Perhaps unsurprisingly, if you mention Alice then it’s likely to be a Alice in Wonderland and if you mention Jane then it’s likely to be Jane Eyre.

**A version of these notes was previously circulated as part of Alexander and Alexander (2020).**

Sometimes we have a statement and we want to know what it is about. Sometimes this will be easy, but we don’t always have titles for statements, and even when we do, sometimes we do not have titles that define topics in a well-defined and consistent way. One way to get consistent estimates of the topics of each statement is to use topic models. While there are many variants, one way is to use the latent Dirichlet allocation (LDA) method of Blei, Ng, and Jordan (2003), as implemented by the R package ‘topicmodels’ by Grün and Hornik (2011).

The key assumption behind the LDA method is that each statement, ‘a document’, is made by a person who decides the topics they would like to talk about in that document, and then chooses words, ‘terms’, that are appropriate to those topics. A topic could be thought of as a collection of terms, and a document as a collection of topics. The topics are not specified *ex ante*; they are an outcome of the method. Terms are not necessarily unique to a particular topic, and a document could be about more than one topic. This provides more flexibility than other approaches such as a strict word count method.
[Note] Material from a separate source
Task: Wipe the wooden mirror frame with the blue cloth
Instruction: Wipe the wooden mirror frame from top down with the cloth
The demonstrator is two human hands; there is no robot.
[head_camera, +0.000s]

The goal is to have the words found in documents group themselves to define topics.

The LDA method considers each statement to be a result of a process where a person first chooses the topics they want to speak about. After choosing the topics, the person then chooses appropriate words to use for each of those topics. More generally, the LDA topic model works by considering each document as having been generated by some probability distribution over topics. For instance, if there were five topics and two documents, then the first document may be comprised mostly of the first few topics; the other document may be mostly about the final few topics (Figure 1).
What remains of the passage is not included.